BEGIN Data listing

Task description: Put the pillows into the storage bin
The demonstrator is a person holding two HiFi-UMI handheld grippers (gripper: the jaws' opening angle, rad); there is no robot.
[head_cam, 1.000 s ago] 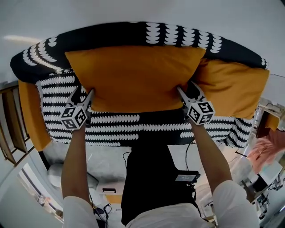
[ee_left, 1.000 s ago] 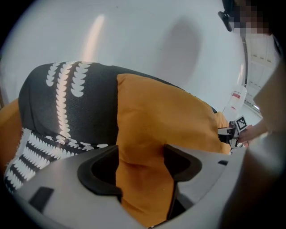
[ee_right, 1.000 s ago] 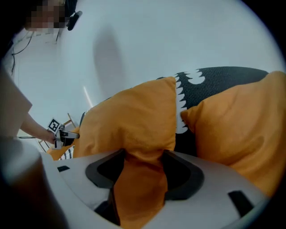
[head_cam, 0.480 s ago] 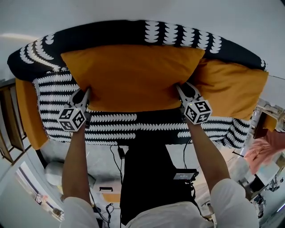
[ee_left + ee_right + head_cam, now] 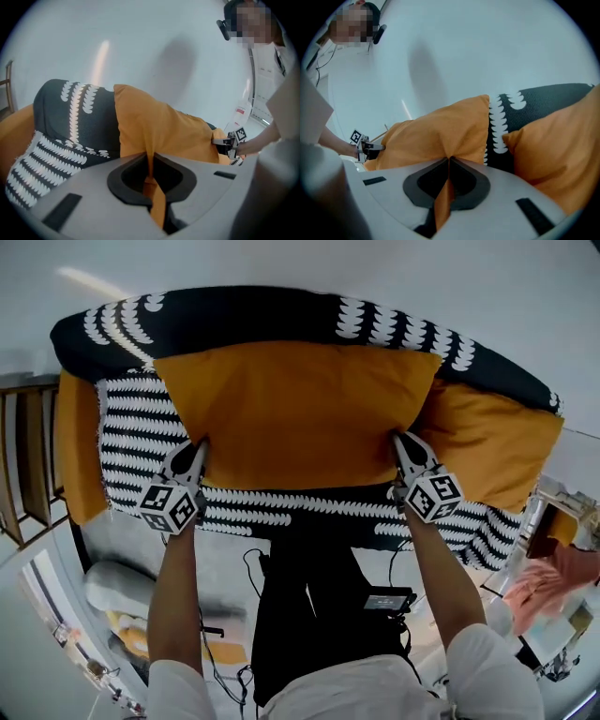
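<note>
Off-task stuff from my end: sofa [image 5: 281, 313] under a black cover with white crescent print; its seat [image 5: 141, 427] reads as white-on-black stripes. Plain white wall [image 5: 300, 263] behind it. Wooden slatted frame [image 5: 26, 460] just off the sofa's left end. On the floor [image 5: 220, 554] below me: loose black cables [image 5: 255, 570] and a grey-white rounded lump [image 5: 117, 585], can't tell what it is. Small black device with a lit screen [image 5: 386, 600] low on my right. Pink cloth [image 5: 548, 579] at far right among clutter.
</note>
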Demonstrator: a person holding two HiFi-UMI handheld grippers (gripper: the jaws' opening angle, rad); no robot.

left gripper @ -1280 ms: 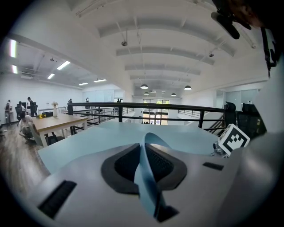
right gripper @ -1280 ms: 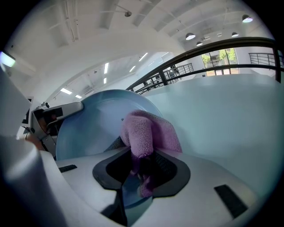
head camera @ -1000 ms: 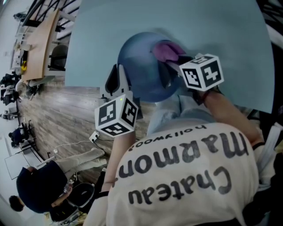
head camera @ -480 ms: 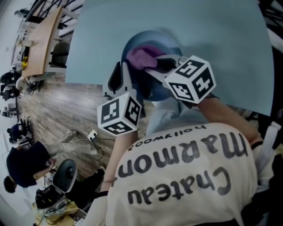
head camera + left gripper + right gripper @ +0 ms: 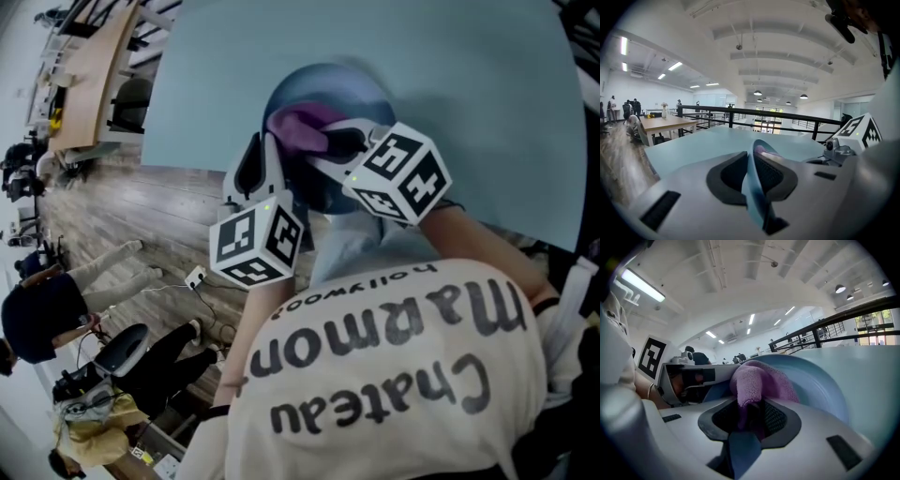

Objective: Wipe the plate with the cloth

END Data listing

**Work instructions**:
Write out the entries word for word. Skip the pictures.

**Exercise solution**:
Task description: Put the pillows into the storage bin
The demonstrator is a person holding two HiFi-UMI handheld grippers (gripper: the jaws' opening angle, rad); there is no robot.
[head_cam, 1.000 s ago] 
[ee_left, 1.000 s ago] 
[ee_right, 1.000 s ago] 
[head_cam, 0.480 s ago] 
[ee_left + ee_right + head_cam, now] 
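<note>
Off-task stuff from my end: sofa [image 5: 281, 313] under a black cover with white crescent print; its seat [image 5: 141, 427] reads as white-on-black stripes. Plain white wall [image 5: 300, 263] behind it. Wooden slatted frame [image 5: 26, 460] just off the sofa's left end. On the floor [image 5: 220, 554] below me: loose black cables [image 5: 255, 570] and a grey-white rounded lump [image 5: 117, 585], can't tell what it is. Small black device with a lit screen [image 5: 386, 600] low on my right. Pink cloth [image 5: 548, 579] at far right among clutter.
</note>
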Demonstrator: a person holding two HiFi-UMI handheld grippers (gripper: the jaws' opening angle, rad); no robot.

left gripper @ -1280 ms: 
right gripper @ -1280 ms: 
head camera @ -1000 ms: 
head camera @ -480 ms: 
head camera + left gripper + right gripper @ +0 ms: 

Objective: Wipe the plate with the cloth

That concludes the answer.